You would think that if Wagstaffe can do this every day, the Palo Alto police chief could do the same. This would allow the chief to keep a daily eye on current affairs with his officers so that he would be in the know when answering questions from the press. And by getting to know the reporters by talking to them every day, he would be more comfortable with the press. Sometimes I have found that police officers, who are extraordinarily brave under most circumstances, become unusually nervous around reporters.
The Palo Alto City Council should restore police transparency by taking the following steps: (1) direct the police to decrypt their radios and use the CHP alternative, (2) restore the police registry to its level of information before January 2022, (3 ) allow officers to speak directly to journalists again.
Chief Jonsen, a candidate for the position of sheriff, announced to the city his retirement. The board should not wait until he is gone to make these changes. This is a question that has been brewing for more than a year and should be on the board’s agenda immediately. The public has every right to know what their police department is doing.
Box: why police radios are important
For 70 years, people have been able to use police scanners to listen to their local police and fire department to find out what’s going on in their community. It is a check and balance on the application of the law.
For news agencies, it allows reporters and photographers to quickly get to the scene of an accident, fire, explosion, shooting or other newsworthy event, so that they can see for themselves what happened and tell you the story.
With encryption, law enforcement informs reporters of what happened long after the event is over.
For example, on a stormy night last year, trees collapsed, power lines fell, and there was flooding in different parts of Palo Alto. Typical procedure in this newsroom is to send a reporter on the road with a police scanner and camera to document what happened. In the next morning’s paper, the reader receives a report of storm damage in town, such as trees that have shattered houses or cars, floods, and fires.

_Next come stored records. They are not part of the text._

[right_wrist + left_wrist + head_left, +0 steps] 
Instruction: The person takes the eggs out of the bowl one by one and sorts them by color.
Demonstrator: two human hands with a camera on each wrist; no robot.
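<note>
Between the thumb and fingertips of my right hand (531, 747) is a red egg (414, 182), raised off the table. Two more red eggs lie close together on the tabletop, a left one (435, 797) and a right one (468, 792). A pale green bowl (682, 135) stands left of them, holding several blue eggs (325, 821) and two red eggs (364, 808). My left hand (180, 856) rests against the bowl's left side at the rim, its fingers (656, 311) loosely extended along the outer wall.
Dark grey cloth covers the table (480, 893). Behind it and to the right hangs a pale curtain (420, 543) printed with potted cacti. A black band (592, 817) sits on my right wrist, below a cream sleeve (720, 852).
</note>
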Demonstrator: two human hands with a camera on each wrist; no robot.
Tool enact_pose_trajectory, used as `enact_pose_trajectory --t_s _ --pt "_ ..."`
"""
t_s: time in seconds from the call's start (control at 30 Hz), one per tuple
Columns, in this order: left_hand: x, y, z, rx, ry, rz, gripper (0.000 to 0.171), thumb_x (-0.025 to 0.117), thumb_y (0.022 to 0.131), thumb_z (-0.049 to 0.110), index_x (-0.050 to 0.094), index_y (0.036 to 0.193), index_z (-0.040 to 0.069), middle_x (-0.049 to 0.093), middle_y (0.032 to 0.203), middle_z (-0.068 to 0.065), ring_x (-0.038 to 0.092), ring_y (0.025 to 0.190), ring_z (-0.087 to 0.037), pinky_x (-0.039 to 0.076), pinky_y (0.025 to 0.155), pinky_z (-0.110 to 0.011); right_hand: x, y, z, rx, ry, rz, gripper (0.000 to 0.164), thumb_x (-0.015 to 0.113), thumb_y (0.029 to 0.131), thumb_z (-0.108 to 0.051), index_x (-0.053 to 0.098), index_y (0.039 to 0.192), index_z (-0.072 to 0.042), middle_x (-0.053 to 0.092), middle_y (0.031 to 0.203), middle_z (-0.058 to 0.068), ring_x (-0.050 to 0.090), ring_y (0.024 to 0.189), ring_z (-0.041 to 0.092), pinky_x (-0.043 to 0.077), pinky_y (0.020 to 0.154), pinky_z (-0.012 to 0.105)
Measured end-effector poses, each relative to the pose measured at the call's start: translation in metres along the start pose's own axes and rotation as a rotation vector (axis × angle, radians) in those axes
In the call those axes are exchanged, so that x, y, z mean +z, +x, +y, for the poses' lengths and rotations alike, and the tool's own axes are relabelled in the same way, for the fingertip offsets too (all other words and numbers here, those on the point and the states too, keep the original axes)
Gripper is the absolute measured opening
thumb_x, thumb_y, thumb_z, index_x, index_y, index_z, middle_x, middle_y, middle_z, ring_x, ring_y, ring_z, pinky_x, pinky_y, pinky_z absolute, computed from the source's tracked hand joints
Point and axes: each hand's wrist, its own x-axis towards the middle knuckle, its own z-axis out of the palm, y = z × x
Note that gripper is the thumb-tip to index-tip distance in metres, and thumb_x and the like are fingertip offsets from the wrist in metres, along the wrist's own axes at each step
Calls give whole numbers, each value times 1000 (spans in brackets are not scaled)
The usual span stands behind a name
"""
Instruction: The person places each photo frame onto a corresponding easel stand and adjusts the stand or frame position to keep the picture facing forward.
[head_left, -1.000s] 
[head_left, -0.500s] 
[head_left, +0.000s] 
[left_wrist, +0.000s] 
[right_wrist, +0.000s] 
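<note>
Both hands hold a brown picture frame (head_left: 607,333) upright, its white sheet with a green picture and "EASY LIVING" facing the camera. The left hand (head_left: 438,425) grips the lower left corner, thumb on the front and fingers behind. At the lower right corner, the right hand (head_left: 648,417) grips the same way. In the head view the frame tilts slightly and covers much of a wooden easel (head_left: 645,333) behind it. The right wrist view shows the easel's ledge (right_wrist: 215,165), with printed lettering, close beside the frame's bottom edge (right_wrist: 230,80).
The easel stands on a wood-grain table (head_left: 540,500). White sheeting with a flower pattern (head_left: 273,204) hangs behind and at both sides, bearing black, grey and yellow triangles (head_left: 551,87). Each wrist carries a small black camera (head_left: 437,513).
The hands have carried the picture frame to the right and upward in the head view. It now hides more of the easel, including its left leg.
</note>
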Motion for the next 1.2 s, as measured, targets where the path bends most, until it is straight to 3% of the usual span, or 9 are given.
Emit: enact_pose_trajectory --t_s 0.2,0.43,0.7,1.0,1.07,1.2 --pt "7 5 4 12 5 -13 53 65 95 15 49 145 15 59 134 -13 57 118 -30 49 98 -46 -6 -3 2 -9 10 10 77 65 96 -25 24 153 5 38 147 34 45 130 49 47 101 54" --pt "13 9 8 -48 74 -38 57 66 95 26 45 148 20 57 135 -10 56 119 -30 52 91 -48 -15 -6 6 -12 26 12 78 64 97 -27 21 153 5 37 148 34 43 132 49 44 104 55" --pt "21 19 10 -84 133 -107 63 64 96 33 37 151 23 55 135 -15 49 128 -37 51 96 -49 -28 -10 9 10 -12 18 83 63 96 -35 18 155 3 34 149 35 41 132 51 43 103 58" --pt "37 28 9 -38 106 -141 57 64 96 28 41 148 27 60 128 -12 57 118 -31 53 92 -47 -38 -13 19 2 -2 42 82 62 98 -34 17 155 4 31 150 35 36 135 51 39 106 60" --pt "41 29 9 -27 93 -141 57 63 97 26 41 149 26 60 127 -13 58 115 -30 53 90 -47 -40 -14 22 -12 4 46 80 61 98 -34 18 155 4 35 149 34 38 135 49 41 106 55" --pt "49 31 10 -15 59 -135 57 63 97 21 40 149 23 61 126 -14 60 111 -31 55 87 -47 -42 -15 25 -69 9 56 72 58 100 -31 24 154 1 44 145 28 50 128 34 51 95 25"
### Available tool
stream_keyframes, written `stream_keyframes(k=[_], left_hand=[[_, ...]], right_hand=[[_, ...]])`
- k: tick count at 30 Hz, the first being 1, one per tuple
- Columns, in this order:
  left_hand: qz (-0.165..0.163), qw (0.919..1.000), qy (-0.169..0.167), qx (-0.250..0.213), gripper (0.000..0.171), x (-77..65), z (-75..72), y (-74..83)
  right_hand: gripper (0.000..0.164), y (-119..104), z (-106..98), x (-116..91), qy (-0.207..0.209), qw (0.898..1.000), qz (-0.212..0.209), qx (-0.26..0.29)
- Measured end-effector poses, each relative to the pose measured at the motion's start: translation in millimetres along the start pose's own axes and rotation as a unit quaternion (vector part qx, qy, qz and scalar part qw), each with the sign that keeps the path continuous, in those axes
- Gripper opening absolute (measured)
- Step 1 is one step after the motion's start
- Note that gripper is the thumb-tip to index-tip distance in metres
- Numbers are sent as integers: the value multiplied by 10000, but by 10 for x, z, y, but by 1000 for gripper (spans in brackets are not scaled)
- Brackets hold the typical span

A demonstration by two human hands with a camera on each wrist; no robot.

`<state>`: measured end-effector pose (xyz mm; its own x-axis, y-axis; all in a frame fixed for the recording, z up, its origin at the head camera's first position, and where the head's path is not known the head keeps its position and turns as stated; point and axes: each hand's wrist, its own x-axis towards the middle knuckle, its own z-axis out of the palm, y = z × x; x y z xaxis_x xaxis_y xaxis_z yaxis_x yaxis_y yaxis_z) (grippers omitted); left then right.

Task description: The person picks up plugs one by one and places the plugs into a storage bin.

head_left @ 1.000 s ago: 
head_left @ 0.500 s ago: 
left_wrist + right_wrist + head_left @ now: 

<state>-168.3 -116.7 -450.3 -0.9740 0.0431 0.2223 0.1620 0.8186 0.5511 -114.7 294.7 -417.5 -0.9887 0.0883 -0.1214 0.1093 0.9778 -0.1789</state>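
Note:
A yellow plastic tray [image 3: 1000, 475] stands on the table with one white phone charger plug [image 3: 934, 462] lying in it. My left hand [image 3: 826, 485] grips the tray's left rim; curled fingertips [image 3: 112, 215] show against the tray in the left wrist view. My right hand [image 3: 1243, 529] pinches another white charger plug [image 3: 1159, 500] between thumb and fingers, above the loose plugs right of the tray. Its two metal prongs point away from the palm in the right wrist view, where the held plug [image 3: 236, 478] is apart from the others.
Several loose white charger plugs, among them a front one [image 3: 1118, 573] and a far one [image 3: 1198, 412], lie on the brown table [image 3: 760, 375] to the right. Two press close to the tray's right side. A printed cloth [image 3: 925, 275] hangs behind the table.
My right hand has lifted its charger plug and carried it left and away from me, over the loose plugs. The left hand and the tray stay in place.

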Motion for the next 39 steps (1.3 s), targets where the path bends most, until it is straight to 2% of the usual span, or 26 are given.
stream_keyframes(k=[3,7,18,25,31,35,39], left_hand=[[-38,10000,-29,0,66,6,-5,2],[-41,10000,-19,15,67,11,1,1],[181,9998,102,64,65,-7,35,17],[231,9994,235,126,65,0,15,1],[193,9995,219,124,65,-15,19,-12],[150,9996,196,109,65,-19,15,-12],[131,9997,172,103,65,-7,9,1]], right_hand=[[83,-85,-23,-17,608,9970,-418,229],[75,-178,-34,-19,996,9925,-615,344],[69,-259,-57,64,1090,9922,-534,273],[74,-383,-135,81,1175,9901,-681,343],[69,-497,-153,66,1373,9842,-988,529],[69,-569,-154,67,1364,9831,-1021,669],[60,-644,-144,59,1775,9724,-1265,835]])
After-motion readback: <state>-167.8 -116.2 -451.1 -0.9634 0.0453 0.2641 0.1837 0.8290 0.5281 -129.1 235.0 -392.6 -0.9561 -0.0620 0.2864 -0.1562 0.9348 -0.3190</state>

But with encryption, we couldn’t make this story because our scanners were silent. Encryption eliminated the news you could read.
Some people have argued that criminals listen to scanners to get the personal information of people contacted by the police. Others argue that criminals will use police radio to avoid detection.
To test these theories, we submitted requests to Palo Alto, Los Altos, and Mountain View for all of these cases. None of the towns had anything. It doesn’t happen.